# 정수 인코딩(Integer Encoding)

#### 1) dictionary 사용하기

In [3]:
from nltk.tokenize import sent_tokenize
from nltk.tokenize import word_tokenize
from nltk.corpus import stopword

In [14]:
text="A barber is a person. \
a barber is good person. \
a barber is huge person. \
he Knew A Secret! The Secret He Kept is huge secret. \
Huge secret.
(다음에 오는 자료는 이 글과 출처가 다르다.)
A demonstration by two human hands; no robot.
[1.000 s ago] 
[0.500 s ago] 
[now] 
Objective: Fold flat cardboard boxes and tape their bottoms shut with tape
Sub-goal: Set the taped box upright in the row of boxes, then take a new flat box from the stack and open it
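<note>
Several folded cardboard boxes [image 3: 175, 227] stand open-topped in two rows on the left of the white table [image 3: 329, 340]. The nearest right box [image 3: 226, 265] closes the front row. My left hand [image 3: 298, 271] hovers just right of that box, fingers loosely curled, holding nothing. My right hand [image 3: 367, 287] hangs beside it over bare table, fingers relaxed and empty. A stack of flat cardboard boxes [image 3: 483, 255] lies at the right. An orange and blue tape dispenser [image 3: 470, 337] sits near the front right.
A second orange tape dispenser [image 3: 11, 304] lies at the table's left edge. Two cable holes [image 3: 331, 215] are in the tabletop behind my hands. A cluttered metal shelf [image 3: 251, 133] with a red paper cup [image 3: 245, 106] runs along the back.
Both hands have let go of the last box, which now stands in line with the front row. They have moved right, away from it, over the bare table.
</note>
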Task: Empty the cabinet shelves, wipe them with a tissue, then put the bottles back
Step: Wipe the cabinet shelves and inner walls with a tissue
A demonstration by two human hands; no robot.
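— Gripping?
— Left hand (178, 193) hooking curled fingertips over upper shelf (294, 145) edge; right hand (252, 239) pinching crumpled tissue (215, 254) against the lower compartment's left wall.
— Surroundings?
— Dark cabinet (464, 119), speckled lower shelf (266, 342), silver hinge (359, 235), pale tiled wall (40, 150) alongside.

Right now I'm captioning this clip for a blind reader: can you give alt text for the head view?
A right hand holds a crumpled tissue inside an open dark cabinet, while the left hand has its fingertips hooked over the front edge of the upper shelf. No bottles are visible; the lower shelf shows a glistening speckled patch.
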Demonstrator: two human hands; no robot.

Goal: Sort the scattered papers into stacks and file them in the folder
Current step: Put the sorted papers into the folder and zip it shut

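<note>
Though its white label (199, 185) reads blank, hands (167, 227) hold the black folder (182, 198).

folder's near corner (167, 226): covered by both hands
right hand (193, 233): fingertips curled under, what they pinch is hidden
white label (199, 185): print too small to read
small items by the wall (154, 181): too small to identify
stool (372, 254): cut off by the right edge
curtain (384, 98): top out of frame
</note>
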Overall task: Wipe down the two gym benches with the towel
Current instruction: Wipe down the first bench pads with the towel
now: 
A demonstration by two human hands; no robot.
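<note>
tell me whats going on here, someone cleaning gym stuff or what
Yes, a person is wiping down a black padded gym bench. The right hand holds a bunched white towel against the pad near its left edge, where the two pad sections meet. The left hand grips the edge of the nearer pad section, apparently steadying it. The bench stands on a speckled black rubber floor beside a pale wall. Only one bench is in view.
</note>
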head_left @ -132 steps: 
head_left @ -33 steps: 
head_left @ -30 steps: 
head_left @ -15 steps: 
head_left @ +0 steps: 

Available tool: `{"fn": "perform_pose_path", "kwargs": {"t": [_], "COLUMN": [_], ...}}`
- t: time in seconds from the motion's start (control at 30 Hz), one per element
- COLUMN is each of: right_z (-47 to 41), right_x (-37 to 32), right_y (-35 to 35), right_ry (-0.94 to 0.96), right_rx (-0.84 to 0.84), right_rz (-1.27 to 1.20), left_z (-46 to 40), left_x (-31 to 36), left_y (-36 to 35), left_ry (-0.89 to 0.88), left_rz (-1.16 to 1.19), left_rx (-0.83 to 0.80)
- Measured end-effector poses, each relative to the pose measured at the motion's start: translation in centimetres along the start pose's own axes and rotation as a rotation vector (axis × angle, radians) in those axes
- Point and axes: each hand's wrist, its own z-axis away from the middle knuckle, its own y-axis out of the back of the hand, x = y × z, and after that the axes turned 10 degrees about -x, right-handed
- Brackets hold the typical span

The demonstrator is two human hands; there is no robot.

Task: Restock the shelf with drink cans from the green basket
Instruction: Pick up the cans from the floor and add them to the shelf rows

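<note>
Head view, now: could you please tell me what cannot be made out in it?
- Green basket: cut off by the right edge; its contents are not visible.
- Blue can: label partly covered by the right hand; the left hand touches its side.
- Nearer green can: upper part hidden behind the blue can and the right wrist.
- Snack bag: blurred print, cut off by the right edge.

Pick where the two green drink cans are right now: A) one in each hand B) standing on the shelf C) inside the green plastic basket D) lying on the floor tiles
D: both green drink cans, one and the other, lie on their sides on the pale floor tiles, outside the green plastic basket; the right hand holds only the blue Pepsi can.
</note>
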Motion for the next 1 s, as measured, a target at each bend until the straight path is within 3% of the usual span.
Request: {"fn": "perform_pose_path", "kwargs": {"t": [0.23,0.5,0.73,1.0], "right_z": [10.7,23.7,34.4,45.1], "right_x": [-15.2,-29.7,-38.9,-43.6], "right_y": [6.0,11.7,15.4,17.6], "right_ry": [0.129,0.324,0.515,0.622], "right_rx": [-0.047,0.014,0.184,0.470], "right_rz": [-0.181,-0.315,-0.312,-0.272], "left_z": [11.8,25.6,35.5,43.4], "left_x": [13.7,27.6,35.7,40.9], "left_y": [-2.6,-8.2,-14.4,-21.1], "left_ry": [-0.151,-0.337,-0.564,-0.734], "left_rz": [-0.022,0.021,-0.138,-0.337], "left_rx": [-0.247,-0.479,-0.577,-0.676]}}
His barber kept his word. a barber kept his word. \
His barber kept his secret. \
But keeping and keeping such a huge secret to himself was driving the barber crazy. \
the barber went up a huge mountain."

In [15]:
text=sent_tokenize(text)
print(text)

['A barber is a person.', 'a barber is good person.', 'a barber is huge person.', 'he Knew A Secret!', 'The Secret He Kept is huge secret.', 'Huge secret.', 'His barber kept his word.', 'a barber kept his word.', 'His barber kept his secret.', 'But keeping and keeping such a huge secret to himself was driving the barber crazy.', 'the barber went up a huge mountain.']


In [19]:
# 정제와 단어 토큰화
vocab={} # 파이썬의 dictionary 자료형
sentences = []
stop_words = set(stopwords.words('english'))

for i in text:
    sentence=word_tokenize(i)
    result=[]
    
    for word in sentence:
        # 모든 단어를 소문자화하여 단어의 개수를 줄입니다.
        word=word.lower()
        
        # 단어 토큰화 된 결과에 대해서 불용어를 제거합니다.
        if word not in stop_words:
            
            # 단어 길이가 2이하인 경우에 대하여 추가로 단어를 제거합니다.
            if len(word) > 2:
                
                result.append(word)
                if word not in vocab:
                    vocab[word] = 0
                vocab[word] += 1
    sentences.append(result)
print(sentences)

[['barber', 'person'], ['barber', 'good', 'person'], ['barber', 'huge', 'person'], ['knew', 'secret'], ['secret', 'kept', 'huge', 'secret'], ['huge', 'secret'], ['barber', 'kept', 'word'], ['barber', 'kept', 'word'], ['barber', 'kept', 'secret'], ['keeping', 'keeping', 'huge', 'secret', 'driving', 'barber', 'crazy'], ['barber', 'went', 'huge', 'mountain']]


In [20]:
print(vocab)

{'barber': 8, 'person': 3, 'good': 1, 'huge': 5, 'knew': 1, 'secret': 6, 'kept': 4, 'word': 2, 'keeping': 2, 'driving': 1, 'crazy': 1, 'went': 1, 'mountain': 1}


In [21]:
print(vocab["barber"])

8


In [22]:
# 빈도수 정렬
vocab_sorted=sorted(vocab.items(), key=lambda x:x[1], reverse=True)
print(vocab_sorted)

[('barber', 8), ('secret', 6), ('huge', 5), ('kept', 4), ('person', 3), ('word', 2), ('keeping', 2), ('good', 1), ('knew', 1), ('driving', 1), ('crazy', 1), ('went', 1), ('mountain', 1)]


In [24]:
word_to_index={}
i = 0
for (word, frequency) in vocab_sorted:
    # 정제(Cleaning) 챕터에서 언급했듯이 빈도수가 적은 단어는 제외한다.
    if frequency > 1:
        i = i + 1
        word_to_index[word] = i
print(word_to_index)

{'barber': 1, 'secret': 2, 'huge': 3, 'kept': 4, 'person': 5, 'word': 6, 'keeping': 7}


In [29]:
vocab_size=5
# 인덱스가 5 초과인 단어 제거
words_frequency = [w for w,c in word_to_index.items() if c >= vocab_size + 1]
for w in words_frequency:
    # 해당 단어에 대한 인덱스 정보를 삭제
    del word_to_index[w] 
print(word_to_index)

{'barber': 1, 'secret': 2, 'huge': 3, 'kept': 4, 'person': 5}